Cette pratique est alors tolérée par la loi, à la condition qu’il reste libre de sa participation. L’accueil ne doit pas être régulier et doit avoir une durée limitée.
Attention, le WWOOfing ne doit pas être nécessaire à l’exploitant, c’est-à-dire répondre à un vrai besoin de main-d’œuvre au sein de l’exploitation ; faute de quoi il pourra être requalifié en travail dissimulé par les autorités.
L’œnotourisme
Dans le même esprit, l’œnotourisme permet aux amateurs de découvrir la vie du vigneron, son quotidien et son travail concret. Parmi les activités proposées peuvent figurer des tâches comme les vendanges, habituellement réservées à des travailleurs salariés.
De la même manière que pour le WWOOfing, afin que ce coup de pouce reste légal il ne devra revêtir aucune importance productive pour l’exploitant. Et bien entendu, aucune rémunération ne devra accompagner le travail effectué. C’est même le visiteur qui rémunère ici le vigneron pour l’accueil au sein du domaine.
Il n’est pas toujours facile de placer dans une case l’assistance reçue sur une exploitation.

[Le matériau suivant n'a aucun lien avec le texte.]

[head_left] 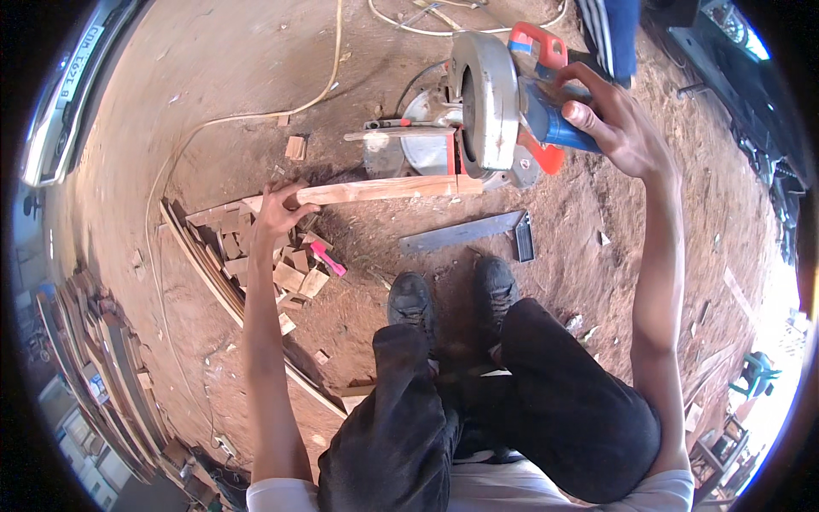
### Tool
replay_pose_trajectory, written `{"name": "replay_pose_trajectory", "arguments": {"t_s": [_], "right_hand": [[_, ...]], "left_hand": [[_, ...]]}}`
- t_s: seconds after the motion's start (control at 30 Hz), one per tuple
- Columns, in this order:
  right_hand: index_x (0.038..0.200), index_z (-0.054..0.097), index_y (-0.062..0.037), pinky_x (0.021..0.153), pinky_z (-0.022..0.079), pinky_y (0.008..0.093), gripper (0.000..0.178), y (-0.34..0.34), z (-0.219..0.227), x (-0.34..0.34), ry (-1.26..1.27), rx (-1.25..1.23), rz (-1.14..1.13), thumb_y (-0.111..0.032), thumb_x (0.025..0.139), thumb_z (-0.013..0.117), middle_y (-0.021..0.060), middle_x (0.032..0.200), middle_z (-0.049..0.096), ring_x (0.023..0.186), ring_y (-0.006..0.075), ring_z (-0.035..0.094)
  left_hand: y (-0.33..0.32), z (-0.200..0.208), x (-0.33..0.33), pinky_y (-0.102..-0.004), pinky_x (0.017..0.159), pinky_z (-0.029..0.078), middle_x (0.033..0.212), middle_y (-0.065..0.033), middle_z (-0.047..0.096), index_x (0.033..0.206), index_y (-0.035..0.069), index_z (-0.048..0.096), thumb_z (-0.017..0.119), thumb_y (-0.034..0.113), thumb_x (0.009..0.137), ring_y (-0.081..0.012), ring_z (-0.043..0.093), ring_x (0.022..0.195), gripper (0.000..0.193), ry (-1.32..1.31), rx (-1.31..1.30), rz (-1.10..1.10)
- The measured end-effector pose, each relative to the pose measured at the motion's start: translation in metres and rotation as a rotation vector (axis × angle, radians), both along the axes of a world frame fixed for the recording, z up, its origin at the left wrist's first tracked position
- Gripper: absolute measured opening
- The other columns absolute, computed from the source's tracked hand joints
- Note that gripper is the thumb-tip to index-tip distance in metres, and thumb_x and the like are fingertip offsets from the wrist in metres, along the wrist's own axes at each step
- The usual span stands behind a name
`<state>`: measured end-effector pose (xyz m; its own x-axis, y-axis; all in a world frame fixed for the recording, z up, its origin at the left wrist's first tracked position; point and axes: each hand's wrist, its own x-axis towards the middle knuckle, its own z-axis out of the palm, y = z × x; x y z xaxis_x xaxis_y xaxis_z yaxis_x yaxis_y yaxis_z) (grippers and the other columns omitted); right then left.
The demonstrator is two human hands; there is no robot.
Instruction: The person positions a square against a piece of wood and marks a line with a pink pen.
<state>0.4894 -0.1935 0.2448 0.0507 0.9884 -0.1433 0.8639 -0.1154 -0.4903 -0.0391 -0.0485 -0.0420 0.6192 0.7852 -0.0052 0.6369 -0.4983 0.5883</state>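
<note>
A miter saw (492, 102) with a round metal blade guard, blue motor housing and red handles stands on the dirt ahead of me. My right hand (621, 128) is closed on its blue body, thumb on the near side and fingers curled over the top. A pale wooden strip (384, 189) lies across the front of the saw, its right end below the blade guard. My left hand (281, 209) grips the strip's left end between thumb and fingers. The blade is mostly hidden by the guard.
Wood offcuts (294, 271) and a pink tool (328, 258) lie below my left hand, beside long strips (205, 260). A handsaw (461, 233) rests before my shoes. A pale cable (247, 118) curves across the dirt. Stacked boards (119, 367) are at left; a person's leg (610, 38) is beyond the saw.
</note>
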Motion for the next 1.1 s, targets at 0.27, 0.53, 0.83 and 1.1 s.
{"name": "replay_pose_trajectory", "arguments": {"t_s": [0.27,0.53,0.83,1.1], "right_hand": [[0.121,0.059,-0.0018,0.067,0.050,0.0408,0.082,-0.010,0.000,-0.003,0.022,0.099,0.049,-0.078,0.090,0.053,0.0196,0.076,0.070,0.074,0.0280,0.070],[0.117,0.058,0.0079,0.088,0.053,0.0501,0.062,-0.070,-0.058,0.004,-0.113,1.181,-0.028,-0.050,0.100,0.044,0.0228,0.107,0.068,0.100,0.0337,0.068],[0.120,0.063,0.0014,0.080,0.053,0.0358,0.038,-0.167,-0.214,-0.069,0.733,-0.065,-0.506,-0.032,0.102,0.065,0.0118,0.107,0.070,0.098,0.0186,0.065],[0.108,0.067,0.0018,0.067,0.047,0.0293,0.035,-0.170,-0.244,-0.091,0.971,-0.161,-0.513,-0.030,0.096,0.073,0.0025,0.085,0.065,0.077,0.0090,0.055]], "left_hand": [[-0.025,-0.007,-0.018,-0.0445,0.101,0.038,0.092,-0.0133,0.072,0.110,0.001,0.074,0.093,0.038,0.068,-0.0287,0.066,0.092,0.059,0.022,-0.122,0.104],[-0.050,0.010,-0.017,-0.0439,0.099,0.035,0.085,-0.0106,0.066,0.110,0.001,0.073,0.092,0.032,0.068,-0.0292,0.061,0.092,0.056,-0.007,-0.244,0.151],[-0.093,0.023,-0.006,-0.0444,0.098,0.034,0.088,-0.0114,0.069,0.107,0.001,0.074,0.092,0.044,0.066,-0.0303,0.062,0.093,0.062,0.118,-0.094,0.043],[-0.123,0.031,0.001,-0.0436,0.096,0.036,0.100,-0.0101,0.072,0.106,0.003,0.074,0.092,0.042,0.064,-0.0296,0.064,0.096,0.060,0.063,-0.091,0.049]]}}
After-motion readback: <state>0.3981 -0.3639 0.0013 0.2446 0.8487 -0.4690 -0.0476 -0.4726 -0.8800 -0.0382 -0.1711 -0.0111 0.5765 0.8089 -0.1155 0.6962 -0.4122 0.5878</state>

Retenez avant tout que toute forme d’aide donnant lieu à un paiement lié à celle-ci, doit faire l’objet d’une déclaration d’emploi de main-d’œuvre. Pour les autres cas, il appartient à l’autorité exerçant le contrôle d’apprécier la légalité de l’entraide, notamment quant à la durée de celle-ci. Si votre besoin de main-d’œuvre est récurrent, pensez à la possibilité de créer un groupement d’employeurs qui facilitera les démarches.